How a Hypercore P2P innovation could bring more privacy to IPFS

The InterPlanetary File System (IPFS), like many other peer-to-peer (P2P) file-sharing networks, has a privacy problem. IPFS clients constantly broadcast what they want to download and what is available for upload. Anyone that can observe your network traffic, like an Internet Service Provider (ISP) or other snoops, can see what you’re sharing.

IPFS clients exchange data over encrypted connections. That’s currently a meaningless privacy precaution when it’s so trivial to determine what’s being transferred. This is a fundamental problem with how IPFS is implemented.

Every file on IPFS is described by a cryptographic hash; a one-way operation that results in a long string of numbers and letters. IPFS calls these hashes Content Identifiers (CID).

The same content always produces the same CID, and even the tiniest modification always produces a completely different CID. It’s mindbogglingly unlikely that different content, coincidentally or deliberately, should result in the same CID. This technology is the same principle used in BitTorrent Info-Hashes (BTIH). IPFS uses the newer SHA-256 hash function. BTIH uses the older SHA-1 hash, which is vulnerable to deliberate hash collisions. BitTorrent 2 switches to SHA-256 but isn’t widely supported yet.

To download a file over IPFS, you can’t just vaguely ask an IPFS client to “send me that one funny picture of a cat”. You need to know its CID. So, you either need to already have an exact copy of the data to generate the CID, or someone must have shared the CID with you. Keep the CID secret and no one but the people you share it with knows to request your secret files. Except, IPFS doesn’t keep CIDs a secret.

To discover peers, other clients who already have or want a file, IPFS, like other P2P networks, turn to the Distributed Hash Table (DHT). DHT is a massive database of who has what and where they are on the internet (their IP address). The database is self-organizing, and it’s hosted distributively among all the participating clients. It’s the same technology used in BitTorrent and most other P2P systems.

Crucially, DHT network traffic is unencrypted, and the entire database is public anyways. Anyone monitoring your network traffic can observe the CIDs you’re downloading and the CIDs you’re sharing on the DHT. Anyone capable of monitoring the DHT at scale can get a complete picture of what CIDs are available and mass-download everything.

It’s a fundamental requirement that means nothing you do on IPFS or BitTorrent can truly be kept private. Except, the Hypercore Protocol (formerly known as the Dat Protocol) found a better way to do DHT and introduce some sorely needed privacy protections. Hyprecore is yet another alternative to IPFS and BitTorrent, and it uses many of the same technologies.

Hypercore’s innovation was to stop broadcasting its version of a CID publicly to the DHT. Instead, it runs the hash (the “content hash)” through the same one-way cryptographic hashing operation one more time. It broadcasts the resulting hash-of-a-hash (the “discovery hash”) to the DHT instead of the original hash.

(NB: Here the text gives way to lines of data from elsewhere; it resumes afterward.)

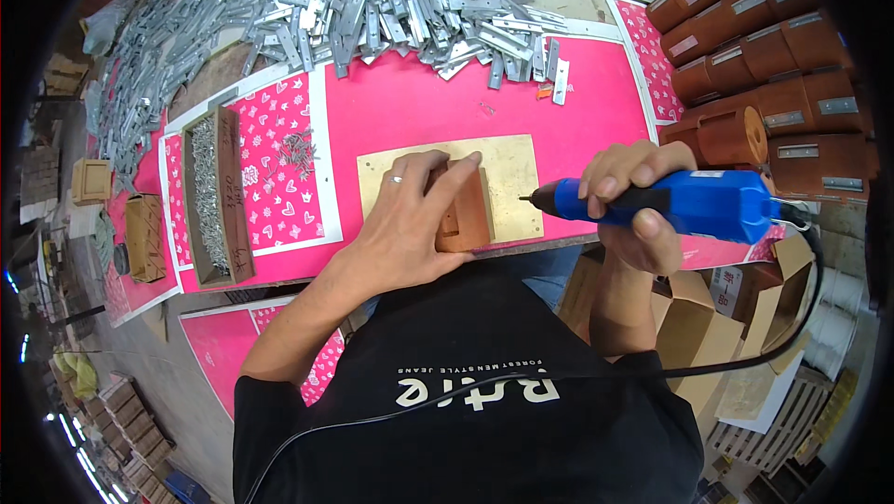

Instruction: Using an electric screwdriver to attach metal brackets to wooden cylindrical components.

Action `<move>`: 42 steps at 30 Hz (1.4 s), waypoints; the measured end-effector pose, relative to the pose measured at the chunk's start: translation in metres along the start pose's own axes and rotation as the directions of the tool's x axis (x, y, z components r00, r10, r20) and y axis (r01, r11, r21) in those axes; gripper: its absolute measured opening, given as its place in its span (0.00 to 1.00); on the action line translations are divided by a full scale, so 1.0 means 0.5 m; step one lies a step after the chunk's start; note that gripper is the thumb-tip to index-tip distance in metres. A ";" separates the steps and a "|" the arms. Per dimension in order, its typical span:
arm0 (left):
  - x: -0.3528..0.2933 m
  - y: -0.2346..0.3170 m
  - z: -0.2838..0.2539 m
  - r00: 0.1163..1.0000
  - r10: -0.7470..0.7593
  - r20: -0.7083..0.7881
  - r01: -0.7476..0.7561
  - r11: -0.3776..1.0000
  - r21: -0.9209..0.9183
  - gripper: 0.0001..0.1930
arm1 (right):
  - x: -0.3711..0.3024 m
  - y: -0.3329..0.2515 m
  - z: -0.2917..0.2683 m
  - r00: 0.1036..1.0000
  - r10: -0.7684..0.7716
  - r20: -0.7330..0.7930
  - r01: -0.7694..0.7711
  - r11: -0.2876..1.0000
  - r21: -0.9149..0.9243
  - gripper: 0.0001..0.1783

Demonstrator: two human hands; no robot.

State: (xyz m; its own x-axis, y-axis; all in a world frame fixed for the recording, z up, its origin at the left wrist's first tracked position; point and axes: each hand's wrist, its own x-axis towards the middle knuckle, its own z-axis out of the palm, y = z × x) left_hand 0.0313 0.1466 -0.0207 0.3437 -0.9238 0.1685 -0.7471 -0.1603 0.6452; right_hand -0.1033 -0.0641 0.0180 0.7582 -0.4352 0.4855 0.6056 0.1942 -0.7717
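Observation:
A reddish-brown wooden block (pixel 473 211) rests on a flat tan board (pixel 517 164) at the table's near edge. My left hand (pixel 396 229) is closed over the block from the left, with fingers across its top; a slot shows partly beside them. In my right hand (pixel 638 169) is a blue electric screwdriver (pixel 712 206), gripped round its dark front part. Its thin bit points left toward the block, apart from it, over the board's right edge. A black cable runs from the screwdriver's rear down across my shirt.
Metal plates (pixel 400 15) are heaped along the far side. A long box of screws (pixel 209 197) stands left, near loose screws (pixel 298 152). Brown blocks fitted with metal plates (pixel 782 80) are stacked at the right. Cardboard boxes (pixel 698 327) lie below the table's right edge.

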 end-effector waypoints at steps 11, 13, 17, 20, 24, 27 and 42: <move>0.152 -0.306 -0.034 0.895 -0.153 -0.419 0.365 0.793 0.488 0.14 | -0.049 0.071 -0.004 0.992 0.096 -0.079 -0.109 0.979 -0.173 0.21; 0.163 -0.354 -0.020 0.898 -0.106 -0.428 0.371 0.706 0.603 0.11 | -0.047 0.074 -0.004 0.993 0.098 -0.061 -0.107 0.976 -0.188 0.21; 0.179 -0.327 -0.025 0.898 -0.006 -0.439 0.321 0.692 0.647 0.10 | -0.050 0.076 -0.013 0.992 0.090 -0.084 -0.105 0.976 -0.192 0.21; 0.139 -0.305 -0.048 0.854 -0.049 -0.518 0.320 0.835 0.448 0.09 | -0.044 0.077 -0.016 0.995 0.074 -0.074 -0.089 0.970 -0.228 0.21; 0.077 -0.201 -0.127 0.816 -0.551 -0.175 0.355 0.717 -0.600 0.07 | -0.036 0.071 -0.016 0.991 0.093 -0.091 -0.110 0.973 -0.201 0.21; 0.066 -0.135 -0.164 0.849 -0.512 0.130 0.465 0.608 -0.644 0.07 | -0.030 0.074 -0.017 0.991 0.080 -0.106 -0.100 0.976 -0.192 0.21; 0.125 -0.161 -0.039 0.854 -0.412 0.317 0.520 0.655 -0.549 0.08 | -0.040 0.071 0.004 0.991 0.097 -0.096 -0.117 0.965 -0.233 0.21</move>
State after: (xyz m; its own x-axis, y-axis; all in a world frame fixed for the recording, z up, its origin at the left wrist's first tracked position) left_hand 0.1237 0.1086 -0.0476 0.4213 -0.8332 -0.3581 0.0016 -0.3941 0.9191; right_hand -0.0965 -0.0468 -0.0186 0.7865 -0.4969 0.3667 0.4396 0.0333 -0.8976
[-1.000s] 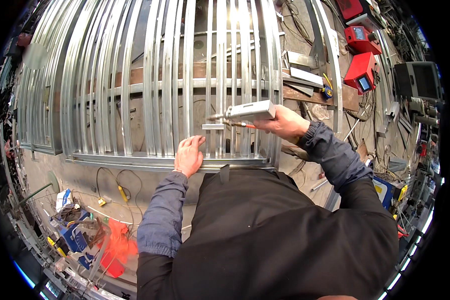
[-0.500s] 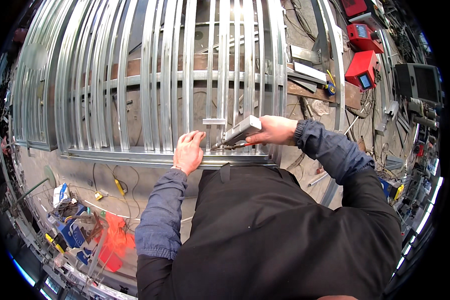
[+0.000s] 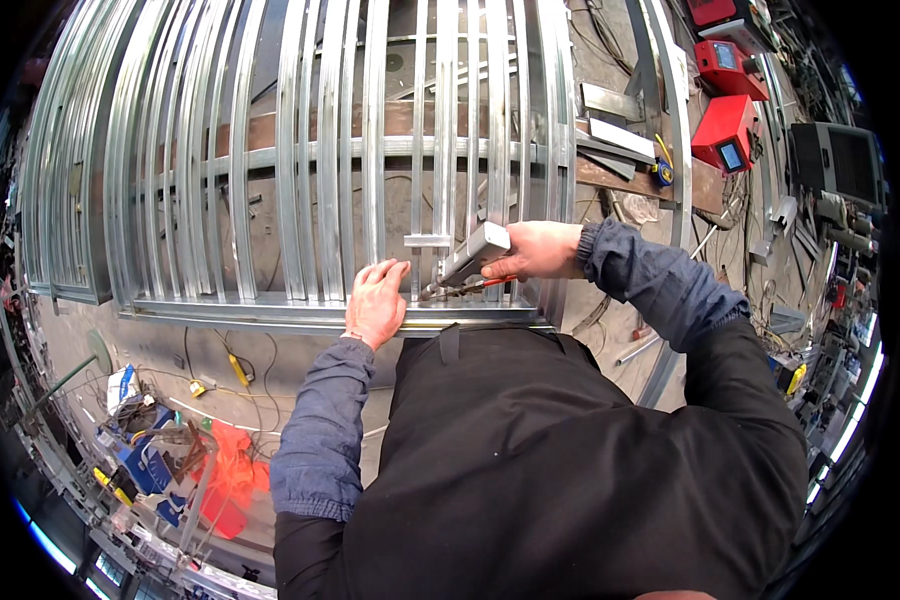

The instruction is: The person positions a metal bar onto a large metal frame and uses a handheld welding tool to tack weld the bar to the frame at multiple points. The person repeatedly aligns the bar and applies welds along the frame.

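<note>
My right hand (image 3: pixel 540 250) is closed around a grey, boxy hand-held tool (image 3: pixel 473 253) with a narrow tip and a red part beneath it. The tip points down to the left and comes close to the near rail (image 3: pixel 270 312) of a shiny metal frame (image 3: pixel 335 150) made of parallel bars. My left hand (image 3: pixel 375 300) lies on that rail, left of the tip, with its fingers stretched forward over the base of a bar. A short metal strip (image 3: pixel 428 241) lies across the bars just beyond the tool. The exact contact at the tip is too small to tell.
To the right are loose metal offcuts (image 3: pixel 615 140), a tape measure (image 3: pixel 662 173) and red boxes with screens (image 3: pixel 725 135). Cables and an orange-red sheet (image 3: pixel 232 465) lie on the floor at lower left, near a blue machine (image 3: pixel 148 465). More framed bars (image 3: pixel 70 200) stand at far left.
My right hand and the grey tool have shifted slightly left and away from me, and the tool is a little steeper. My left hand has stayed nearly in place.
</note>
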Demonstrator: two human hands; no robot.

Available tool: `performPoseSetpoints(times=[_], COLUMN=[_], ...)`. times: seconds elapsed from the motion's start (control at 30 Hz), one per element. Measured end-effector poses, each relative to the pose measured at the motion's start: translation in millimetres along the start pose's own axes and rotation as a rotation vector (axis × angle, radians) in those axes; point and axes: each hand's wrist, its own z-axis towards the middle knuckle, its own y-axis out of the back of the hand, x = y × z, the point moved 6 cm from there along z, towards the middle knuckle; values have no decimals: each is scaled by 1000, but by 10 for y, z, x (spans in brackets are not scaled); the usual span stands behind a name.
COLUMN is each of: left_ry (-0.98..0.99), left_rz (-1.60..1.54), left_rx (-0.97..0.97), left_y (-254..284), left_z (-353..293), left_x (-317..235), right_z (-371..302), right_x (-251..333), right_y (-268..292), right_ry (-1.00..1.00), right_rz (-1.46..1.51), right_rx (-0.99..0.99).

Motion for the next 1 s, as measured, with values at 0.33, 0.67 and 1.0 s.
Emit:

To download a file over Hypercore, you need to know the content hash. Without the original content hash, you can’t generate the discovery hash, and you won’t know which hash to ask other clients to transfer. Once you’ve found some peers using the discovery hash, you establish an encrypted connection to them and request the content hash. The clever trick results in a layer of privacy that means that only someone who knows the content hash can request a copy of the content.

You fundamentally can’t hide from other peers who’re already in on the secret, though. Technically, you can hide from other peers using slow and convoluted onion routing. See Tribler’s take on BitTorrent. For a P2P network to function, peers must be willing and able to exchange data with each other. Hypercore effectively keeps snoops out of the loop, however.

The discovery hash also strikes a nice balance between privacy and law enforcement needs. They can monitor the DHT to find unlawful content only after the content has been identified through good old-fashioned police work. Cease one criminal’s computer or files, and you can find out who else is offering the offending content on the network.

When combined with peer-connection encryption, which IPFS already has, you get fairly good privacy protections. It’s a small change with a big impact. IPFS, BitTorrent, and other implementations of P2P networks definitely should implement this system. It allows for the use of peer-to-peer file-sharing tools for more use-cases, such as more private sharing swarms and direct transfer of private data between your devices.

The added privacy protection is a must for IPFS to succeed as a replacement for HTTP on the web. The Brave web browser supports IPFS. Opera also has some limited support for IPFS. The discontinued Beaker Browser supports Hypercore. The discontinued Maelstrom browser supported BitTorrent websites. The Agregore P2P concept browser supports all three protocols and more.